Adobe Project VoCo replicates voices to add dialogue you forgot to record.
Over the past week, Adobe has shown off a slew of new technology as part of its annual San Diego mega-conference, AdobeMax. In addition to highlighting upcoming releases, the convention at AdobeMax serves as a training center for existing software, and hosts dozens of panels throughout the course of its week-long duration.
One of the most unusual reveals Adobe has treated its attendees to is a project under development as part of a collaboration with Princeton University. Adobe Developer Zeyu Jin took the stage to introduce Project VoCo, a prototype he described as having the potential to do for audio what Photoshop does for photography.
Add text to a recording in exactly the same voice by simply selecting a clip of speech, opening up an edit box, and typing in new text.

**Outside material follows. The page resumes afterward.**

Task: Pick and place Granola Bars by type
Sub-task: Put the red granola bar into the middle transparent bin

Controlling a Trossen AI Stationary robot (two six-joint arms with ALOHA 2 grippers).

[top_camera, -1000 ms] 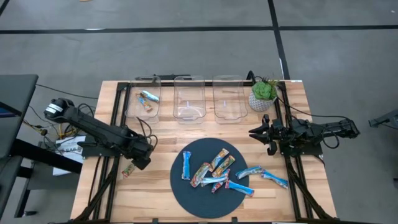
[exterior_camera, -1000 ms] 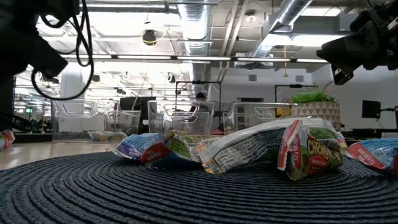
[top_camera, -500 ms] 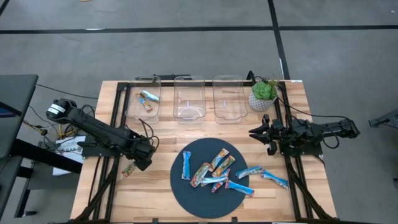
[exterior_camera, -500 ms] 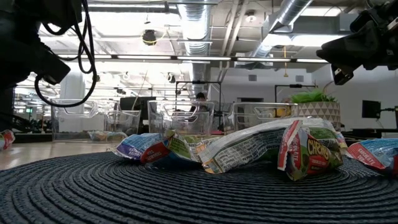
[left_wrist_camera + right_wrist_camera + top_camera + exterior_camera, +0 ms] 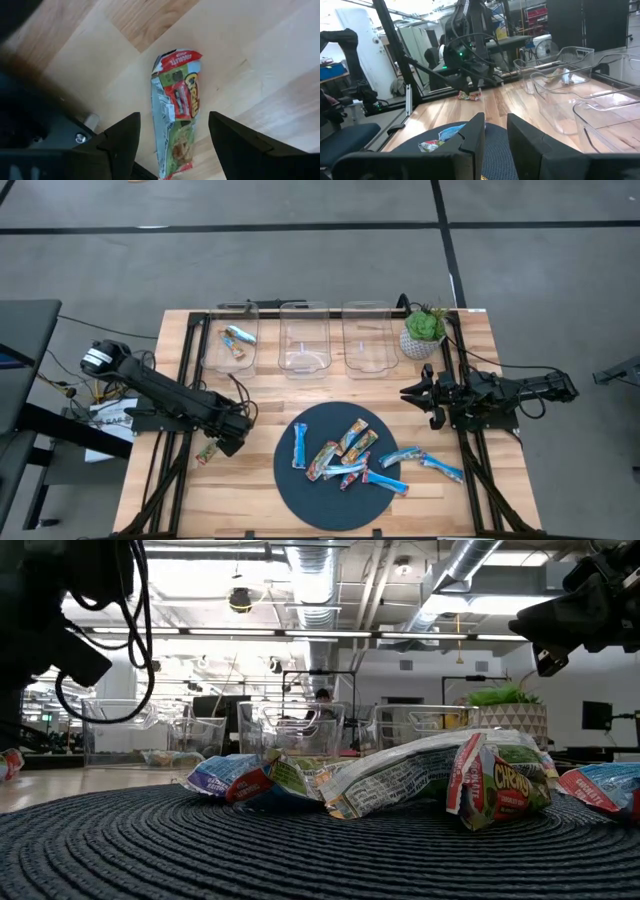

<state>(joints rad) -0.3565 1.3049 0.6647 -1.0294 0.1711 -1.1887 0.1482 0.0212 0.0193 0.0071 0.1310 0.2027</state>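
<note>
We see the left gripper [image 5: 172, 131] has spread its fingers open around a multicoloured granola bar [image 5: 176, 111] lying loose on the bench, left of the round mat [image 5: 300, 490]; it remains unsorted. The right gripper [image 5: 418, 396], fingers nearly closed and empty, waits right of the mat.

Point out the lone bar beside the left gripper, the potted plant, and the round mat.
lone bar [image 5: 176, 125], left wrist view, middle of its wrapper.
potted plant [image 5: 421, 335], high view, its white pot.
round mat [image 5: 300, 492], high view, bare dark weave near its edge.
</note>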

Essentially, the software will allow you to add words to your audio recording that were never recorded. If one of your actors gives a reading that proves to be just a little off, you may now be able to tweak it, adding or replacing a word that doesn’t originally appear in the audio file.
It may sound like some sort of strange voodoo, but to prove Adobe's vision, Jin did a live demonstration of the software. He was able to add text to a recording in exactly the same voice by simply selecting a clip of speech, opening up an edit box, and typing in new text. In the words of one attendee, he "redubbed what the speaker had actually said."
In order to achieve this level of technical wizardry, all you need is around 20 minutes of recorded speech for the algorithm to kick into gear for replication purposes. It analyzes the speech, breaks it down into phonemes, transcribes it, and creates the voice model.
The tech blog Tech Crunch says the project isn't "based on traditional speech synthesis technology, but on what Adobe calls 'voice conversion.'" They go on to report that "there’s almost no manual intervention necessary. You can always correct the auto-generated transcript to improve the synthesis, but there’s no need to set timestamps, for example. The algorithms can figure that out themselves."
Project VoCo looks like it could be a real game-changer for filmmakers.
An official statement from Adobe released earlier today details the purpose of the prototype: "When recording voiceovers, dialog, and narration, people would often like to change or insert a word or a few words due to either a mistake they made or simply because they would like to change part of the narrative. We have developed a technology called Project VoCo in which you can simply type in the word or words that you would like to change or insert into the voiceover. The algorithm does the rest and makes it sound like the original speaker said those words."
To be sure, many of Adobe's prototypes haven't ever seen the light of day. But given the popularity of podcasting, interminable problems with capturing clean audio, and the monotony of ADR, Project VoCo looks like it could be a real game-changer for filmmakers. This one may indeed hit the market relatively soon.
VoCo does have some frightening, dystopian potential—you could replicate someone's voice for the sake of any number of nefarious deeds—but as avid podcasters and filmmakers ourselves, it's safe to say we're excited by what we see.